Despite significant advances, several important questions remain unresolved:

  • Evolutionary origins and advantages:

    • Why have some organisms evolved sodium ion-specific ATP synthases while others use proton-coupled variants?

    • What selective pressures drive the evolution of ion specificity in ATP synthases?

    • How did the transition between H⁺ and Na⁺ specificity occur evolutionarily?

  • Molecular determinants of ion selectivity:

    • Which specific amino acid residues and structural features determine ion selectivity?

    • How does the protein environment tune binding affinity for different ions?

    • Can ion specificity be rationally engineered through targeted mutations?

  • Regulatory mechanisms:

    • How is the activity of sodium ion-specific ATP synthases regulated in vivo?

    • What mechanisms control the expression and assembly of these complexes?

    • Are there specific regulatory proteins that interact with sodium-specific variants?

  • Role in pathogenesis and stress adaptation:

    • How do sodium ion-specific ATP synthases contribute to bacterial survival under extreme conditions?

    • Could these enzymes be targeted for antimicrobial development?

    • What is their role in pathogenic bacteria during infection?

Addressing these questions will require interdisciplinary approaches combining structural biology, biochemistry, molecular genetics, and evolutionary analysis.

What emerging technologies and approaches show promise for advancing research in this field?

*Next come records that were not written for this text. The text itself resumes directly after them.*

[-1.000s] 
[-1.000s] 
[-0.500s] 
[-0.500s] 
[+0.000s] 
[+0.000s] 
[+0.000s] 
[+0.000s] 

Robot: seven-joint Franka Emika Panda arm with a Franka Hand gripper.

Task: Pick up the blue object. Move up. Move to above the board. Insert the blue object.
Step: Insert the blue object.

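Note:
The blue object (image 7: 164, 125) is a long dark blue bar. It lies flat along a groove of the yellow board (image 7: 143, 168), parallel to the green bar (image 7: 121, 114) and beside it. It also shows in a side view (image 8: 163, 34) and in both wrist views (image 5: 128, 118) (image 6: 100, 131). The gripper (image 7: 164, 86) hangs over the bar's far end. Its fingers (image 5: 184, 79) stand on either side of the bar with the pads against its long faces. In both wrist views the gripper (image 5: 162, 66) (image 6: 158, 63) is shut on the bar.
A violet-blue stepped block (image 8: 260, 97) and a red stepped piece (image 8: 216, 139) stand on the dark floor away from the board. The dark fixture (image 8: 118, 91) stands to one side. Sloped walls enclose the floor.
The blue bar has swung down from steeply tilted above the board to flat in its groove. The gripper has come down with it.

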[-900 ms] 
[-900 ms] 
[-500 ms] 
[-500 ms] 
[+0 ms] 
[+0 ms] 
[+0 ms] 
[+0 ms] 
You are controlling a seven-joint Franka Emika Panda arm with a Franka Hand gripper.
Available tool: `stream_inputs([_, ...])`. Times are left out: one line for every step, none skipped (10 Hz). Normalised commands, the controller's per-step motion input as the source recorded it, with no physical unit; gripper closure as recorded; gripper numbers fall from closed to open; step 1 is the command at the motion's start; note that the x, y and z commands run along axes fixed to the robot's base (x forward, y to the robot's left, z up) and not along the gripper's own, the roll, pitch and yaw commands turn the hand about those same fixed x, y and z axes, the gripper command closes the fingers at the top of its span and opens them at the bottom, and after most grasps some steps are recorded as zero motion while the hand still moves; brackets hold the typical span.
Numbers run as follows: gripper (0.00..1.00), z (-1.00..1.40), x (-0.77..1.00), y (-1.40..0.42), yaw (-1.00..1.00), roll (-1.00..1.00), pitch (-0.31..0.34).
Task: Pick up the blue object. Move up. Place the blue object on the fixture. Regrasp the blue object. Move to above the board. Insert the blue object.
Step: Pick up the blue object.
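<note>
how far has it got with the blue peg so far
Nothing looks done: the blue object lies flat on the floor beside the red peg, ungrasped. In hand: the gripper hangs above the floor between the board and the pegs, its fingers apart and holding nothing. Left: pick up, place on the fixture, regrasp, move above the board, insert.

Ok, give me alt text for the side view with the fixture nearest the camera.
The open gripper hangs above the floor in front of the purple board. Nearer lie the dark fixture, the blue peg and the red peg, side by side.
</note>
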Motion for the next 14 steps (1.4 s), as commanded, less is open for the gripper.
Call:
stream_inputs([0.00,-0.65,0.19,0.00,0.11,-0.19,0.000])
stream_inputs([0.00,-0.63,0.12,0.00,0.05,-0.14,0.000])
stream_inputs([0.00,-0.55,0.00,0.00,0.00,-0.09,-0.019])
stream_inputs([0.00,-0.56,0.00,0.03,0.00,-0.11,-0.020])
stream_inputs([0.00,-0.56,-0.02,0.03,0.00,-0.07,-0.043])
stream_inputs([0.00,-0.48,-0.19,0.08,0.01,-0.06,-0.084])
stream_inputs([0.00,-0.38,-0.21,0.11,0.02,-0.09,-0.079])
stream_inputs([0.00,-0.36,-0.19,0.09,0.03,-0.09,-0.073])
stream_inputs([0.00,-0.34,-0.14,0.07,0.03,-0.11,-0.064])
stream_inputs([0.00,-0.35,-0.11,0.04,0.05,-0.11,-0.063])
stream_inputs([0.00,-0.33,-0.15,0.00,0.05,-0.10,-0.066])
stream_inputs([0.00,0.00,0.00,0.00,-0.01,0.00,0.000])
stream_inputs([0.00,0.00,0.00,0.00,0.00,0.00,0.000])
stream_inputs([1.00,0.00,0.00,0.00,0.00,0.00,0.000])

Several cutting-edge technologies and approaches are poised to accelerate research on sodium ion-specific ATP synthases:

  • Cryo-electron microscopy (cryo-EM) advances:

    • High-resolution structural determination of intact ATP synthase complexes in different conformational states

    • Time-resolved cryo-EM to capture transitional states during the catalytic cycle

    • Visualization of ion binding sites and conformational changes associated with ion translocation

  • Single-molecule techniques:

    • FRET-based approaches to monitor subunit movements and conformational changes

    • Optical tweezers to measure force generation and mechanical properties

    • Single-molecule electrophysiology to measure ion translocation events

  • Computational approaches:

    • Molecular dynamics simulations of ion translocation through the Fo sector

    • Quantum mechanics/molecular mechanics (QM/MM) methods to model ion coordination and binding energetics

    • Machine learning approaches to predict structure-function relationships and design optimized variants

  • Synthetic biology strategies:

    • Bottom-up assembly of minimal ATP synthases with defined components

    • Creation of hybrid enzymes with novel properties through domain swapping

    • Engineering of ATP synthases with altered ion specificities or improved efficiency

  • In situ structural and functional studies:

    • Correlative light and electron microscopy to study ATP synthases in their native cellular context

    • Cryo-electron tomography to visualize ATP synthases within intact cellular environments

    • Mass spectrometry imaging to map ATP synthase distributions and interactions

These emerging technologies promise to provide unprecedented insights into the structure, function, and regulation of sodium ion-specific ATP synthases, potentially leading to novel applications in biotechnology and medicine.